Written by Jesse McLaren
A 75 year-old patient with diabetes and end stage renal disease was sent to the ED after dialysis for three days of nausea, vomiting, loose stool, lightheadedness and fatigue. RR18 sat 99% HR 90 BP 90/60, afebrile. Below is the 15 lead ECG. What do you think?
There’s normal sinus rhythm, normal conduction, normal axis, normal R wave progression and normal voltages. There’s subtle inferior ST elevation with straightening of the ST segment, reciprocal ST depression and T wave inversion in aVL, and ST depression in V2. This is diagnostic of infero-posterior OMI, but it is falsely negative by STEMI criteria and with falsely negative posterior leads (though they do show mild ST elevation in V4R).
Because the patient had no chest pain or shortness of breath, they were initially diagnosed as gastroenteritis. Potassium was normal. The ECG above was only done an hour after arrival, when the first high sensitivity troponin I returned at 300ng/L (normal <26 in males and <16 in females). But because the patient had no chest pain or shortness of breath, it was not deemed to be from ACS.

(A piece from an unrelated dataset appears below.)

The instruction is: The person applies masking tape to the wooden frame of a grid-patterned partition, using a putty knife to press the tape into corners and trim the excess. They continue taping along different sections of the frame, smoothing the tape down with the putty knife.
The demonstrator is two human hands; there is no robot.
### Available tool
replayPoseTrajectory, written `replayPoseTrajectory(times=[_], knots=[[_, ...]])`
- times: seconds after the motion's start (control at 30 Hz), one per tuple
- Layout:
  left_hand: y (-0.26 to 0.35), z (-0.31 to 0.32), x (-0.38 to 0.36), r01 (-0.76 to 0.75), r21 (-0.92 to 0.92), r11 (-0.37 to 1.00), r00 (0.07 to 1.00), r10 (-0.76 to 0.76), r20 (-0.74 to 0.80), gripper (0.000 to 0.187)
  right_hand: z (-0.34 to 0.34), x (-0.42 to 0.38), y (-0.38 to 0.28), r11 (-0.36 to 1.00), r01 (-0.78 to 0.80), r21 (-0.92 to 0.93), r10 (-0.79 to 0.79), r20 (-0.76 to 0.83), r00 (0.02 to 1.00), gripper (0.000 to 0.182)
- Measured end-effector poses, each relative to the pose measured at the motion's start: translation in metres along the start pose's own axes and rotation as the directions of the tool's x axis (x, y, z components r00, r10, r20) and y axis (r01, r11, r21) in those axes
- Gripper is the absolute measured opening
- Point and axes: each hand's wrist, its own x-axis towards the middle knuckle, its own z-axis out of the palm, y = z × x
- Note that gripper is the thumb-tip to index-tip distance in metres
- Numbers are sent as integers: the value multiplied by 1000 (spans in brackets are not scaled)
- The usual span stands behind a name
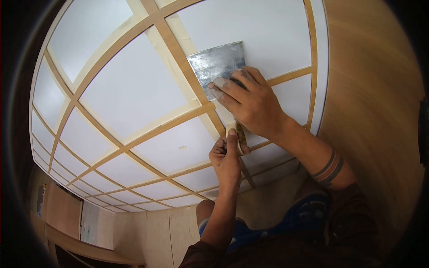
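Note:
My right hand (pixel 257 100) grips a wide metal putty knife (pixel 214 60), its fingers pressed on the blade. The blade lies against the white panel and overlaps a wooden strip (pixel 174 49). Just below, my left hand (pixel 225 158) is closed around a roll of masking tape (pixel 241 136), thumb on its outer face. A pale length of tape runs from the roll up toward the putty knife; its upper end is hidden behind the blade and fingers. Cream masking tape (pixel 172 76) lines the white panel (pixel 129 85) beside several wooden strips.
The lattice of wooden strips and white panels curves away to the left. A plywood surface (pixel 371 67) stands on the right. Below are a wooden floor (pixel 156 232), my legs in blue shorts (pixel 290 219), and a wooden frame or shelf (pixel 89 250) at lower left.

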Motion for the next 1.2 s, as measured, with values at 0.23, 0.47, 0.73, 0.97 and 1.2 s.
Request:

This is not unusual. In a large database of patients with MI, those on dialysis had greater frequency of comorbidities but only 44% presented with chest pain. They were less likely to have STEMI on ECG, and more likely to be initially diagnosed as non-ACS. They had had twice the rate of cardiac arrest and twice the in-hospital mortality[1] In another study of patients diagnosed with STEMI, those on dialysis experienced delayed reperfusion and double the mortality.[2]
Two hours after arrival another ECG was done:
Now STEMI(+)OMI, but the patient still had no chest pain or shortness of breath, so the ED physician requested a stat cardiology consult. Cardiology did not think it was "STEMI", but repeated the troponin.
Four hours after arrival, the second troponin rose to 700, and another 12 and 15 lead ECG were done:
Still OMI but not STEMI on anterior or posterior leads.
It would have been easy for this patient to be admitted as “non-STEMI” with further delay to angiogram. Fortunately, the cath lab was activated: 99% proximal RCA occlusion with TIMI 2 flow. Peak troponin was 4,000 and echo revealed basal/inferior wall hypokinesis.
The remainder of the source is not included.